A: This is a sensitive issue that many families face, but there is help available. Our Long-Term Care Ombudsman Program has expanded to serve assisted living facilities throughout the Merrimack Valley, North Shore, and Mystic Valley regions.

Joan Hatem-Roy, CEO of AgeSpan

Our ombudsman staff and volunteers perform many essential duties, including being an advocate for residents and serving as a mediator between a facility and its residents.

Ombudsmen receive training to resolve issues for the resident or their legal representatives. Once notified of a complaint, the ombudsman has the right to meet with the resident privately and keeps all information confidential. Information is only released if the resident decides to share it with the management of the facility.

Our program expanded to serve assisted living facilities earlier this year and oversees 60 facilities in our coverage area. Our ombudsmen visit each facility on a regular basis.

Our program also oversees 75 long-term care facilities including nursing and rest homes. Every state has a Long-Term Care Ombudsman Program that addresses complaints and advocates for improvements in the long-term care system as required by the Older Americans Act.

Not all of us are comfortable or adept at conflict resolution, but it doesn’t need to be a negative experience.
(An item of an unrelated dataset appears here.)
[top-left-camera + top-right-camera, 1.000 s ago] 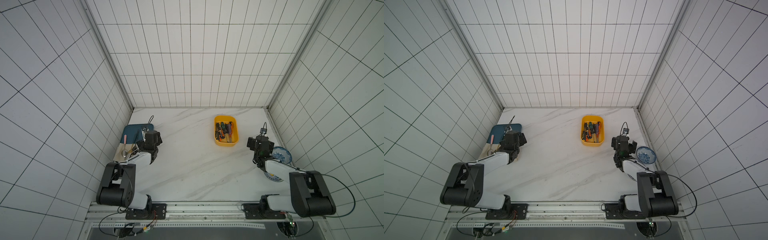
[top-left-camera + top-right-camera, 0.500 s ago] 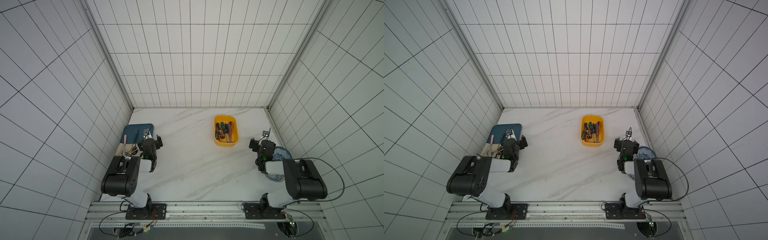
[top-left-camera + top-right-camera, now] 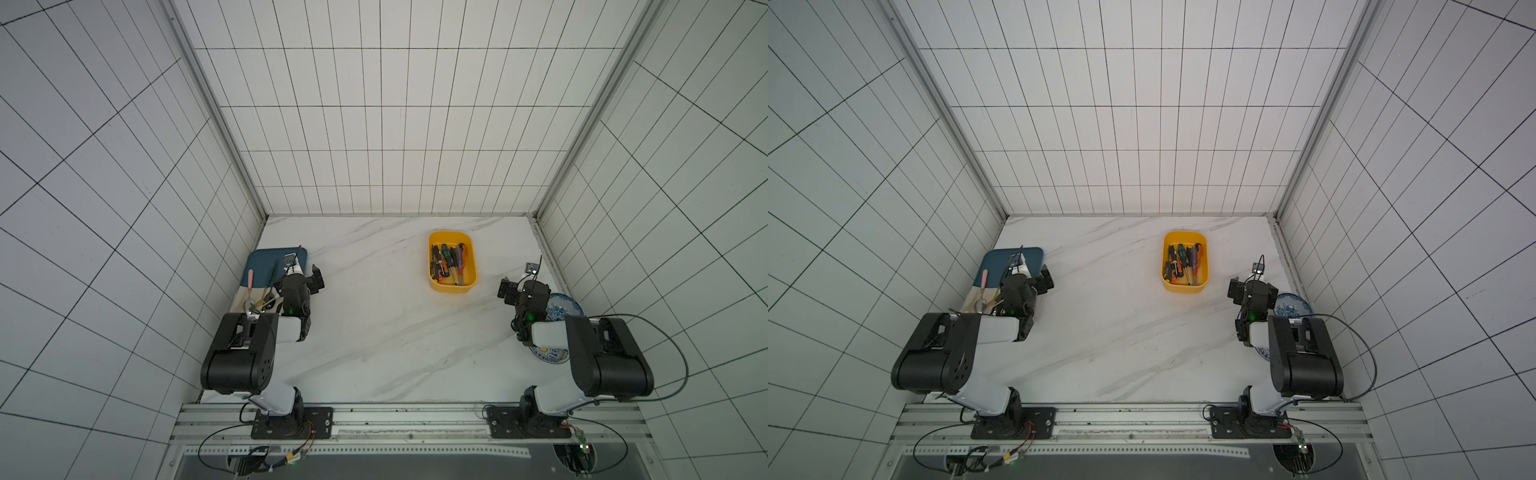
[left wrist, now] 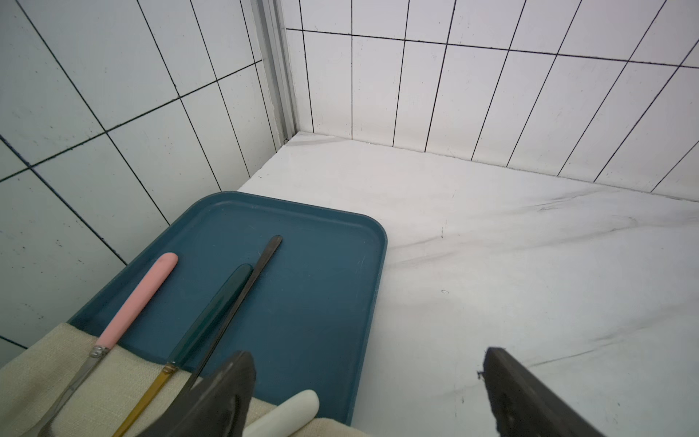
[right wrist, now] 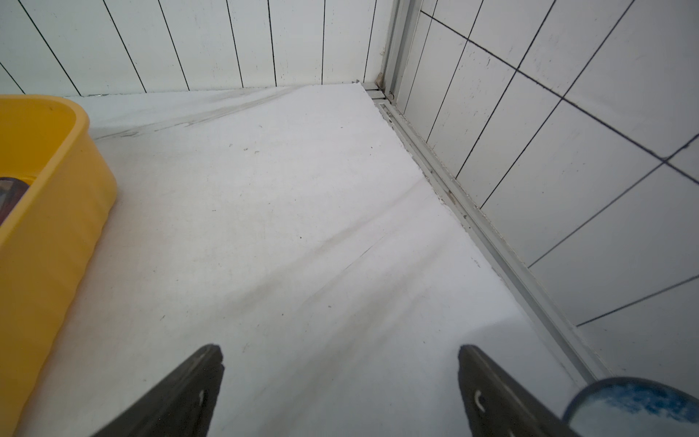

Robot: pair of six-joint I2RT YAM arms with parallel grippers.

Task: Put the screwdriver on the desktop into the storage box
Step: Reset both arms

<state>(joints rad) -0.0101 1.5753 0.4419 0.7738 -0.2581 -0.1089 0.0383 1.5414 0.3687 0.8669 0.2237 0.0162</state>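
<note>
Your desktop (image 3: 374, 332) fills the floor of the tiled booth, white with grey veins, and most of its middle is bare marble. Your left arm (image 3: 245, 353) and right arm (image 3: 598, 357) are folded low at the near corners, each reaching a short way toward the far wall.

The dark-blue tray (image 3: 266, 259) sits against the left wall, just beyond your left arm. A beige cloth (image 4: 45, 378) overlaps its near end. The storage box (image 3: 453, 287) stands right of centre toward the back, well apart from the tray; in the right wrist view its yellow wall (image 5: 49, 227) is close beside the right gripper. A blue-and-white plate (image 3: 565, 305) lies by the right wall, partly under your right arm.

Every screwdriver you can see lies inside the storage box. The screwdrivers (image 3: 449, 266) are bunched side by side along its length, handles toward the far end.

On the tray lie a pink-handled utensil (image 4: 143, 299), a green-handled one (image 4: 215, 306) and a thin dark one (image 4: 249, 280), all running back onto the cloth. A white handle (image 4: 291, 412) lies at the tray's near edge.

Your left gripper (image 4: 368, 355) hovers over the tray's edge with its fingers spread wide, nothing between them. Your right gripper (image 5: 340, 350) is the same, wide apart and empty over bare marble.
</note>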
Everyone’s goal should be to resolve any issues, improve the quality of care, and prevent the situation from happening in the future.

Our agency has the resources our ombudsmen need all under one roof. That can help streamline the process and make it easier to coordinate with other employees in, say, protective services or caregiving, who may be involved.

Carefully document the issues and contact the Ombudsman program in the town where your mother now resides by calling 800-243-4636. Hopefully, everyone will be able to agree on how to resolve your issues with some help.

Are you caring for an older adult or need help locating healthy aging resources? Our experienced staff is available to help. Visit us online at for more information. You can also call us at 800-892-0890 or email .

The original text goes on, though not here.